Studying illustration led Melissa Cooper to discover her real love: painting and drawing in the realist tradition. “I can be a little bit of a perfectionist,” she says, “so the academic and traditional style of painting really resonates with me.”
BY MELISSA COOPER
I’m not sure if this is true with every artist, but on my own artistic journey, I have found that the more progress I make as a painter, the more I realize how much I have yet to learn. Sometimes I find this frustrating, but more often I find this exciting and extremely motivating. In order to create something as awe-inspiring as the Old Master paintings I see in museums, I have to challenge myself to learn new lessons with each painting I create.
Before I start a painting, I try to visualize how I want the end result to look. I carefully consider both the larger composition as well as key granular details, such as paint thickness and texture, or how crisp the edges of certain forms should be. I consider whether I should approach the colors as they appear in nature, or whether I should push the palette one way or another. I also try to bear in mind an old piece of advice that has always stuck with me: to consider what first interested me about beginning that painting, and how I might celebrate that element by the end.
My latest oil painting is of a magnolia and a butterfly. When I was first playing around with this arrangement, I was struck by the subtle variations of white against the warm wooden wall. Magnolia petals are so sculptural and have a thickness most flowers lack. So, while working on this painting, I really wanted it to be about the three-dimensionality of those petals.
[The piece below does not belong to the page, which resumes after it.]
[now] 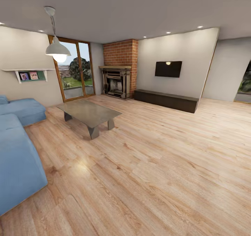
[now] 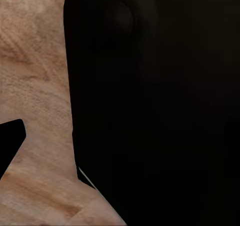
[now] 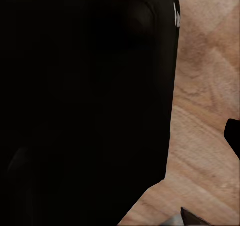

I thoroughly enjoy the challenge of accurately representing elements of the natural world, and find the process of painting something like the petals of a flower very meditative. Not to mention that there is an unexplainable feeling of joy and pride when I feel I have done justice to my subject matter, as was thankfully the case with this painting.
My Artistic Path
Like most artists, I’ve been drawing since I was a young child. Early on, I used to re-draw my favorite characters from story books or cartoons. In school growing up, I always loved my art classes and any school project where I could include a hand drawn title page or a colored diagram. I liked pretty much anything design related. That being said, later in life when I first started college, I still wasn’t quite sure what my niche was.
In 2009, I enrolled at the New Hampshire Institute of Art where I started in the illustration department. A couple years in, I realized that all my favorite classes leaned toward fine art, rather than illustration. Specifically, I loved learning a more technical and realist approach to painting and drawing what I could see. Thus, I switched to the painting department. During these years, I really fell in love with oil painting, particularly painting the human figure.
After graduating with highest honors and receiving my BFA, I moved to Massachusetts. Though I’m not quite a full-time artist, I dedicate most of my week to painting and drawing. I’ve also had the amazing opportunity to take workshops with a few of my favorite contemporary artists, including Jordan Sokol, Jacob Collins, and Edward Minoff. These experiences helped provide me with a glimpse into the atelier approach to painting the figure and portrait.
I can be a little bit of a perfectionist, so the academic and traditional style of painting really resonates with me. I am also a huge admirer of paintings and sculptures from the late 19th century. These classical paintings provide me with a lot of inspiration and drive to paint.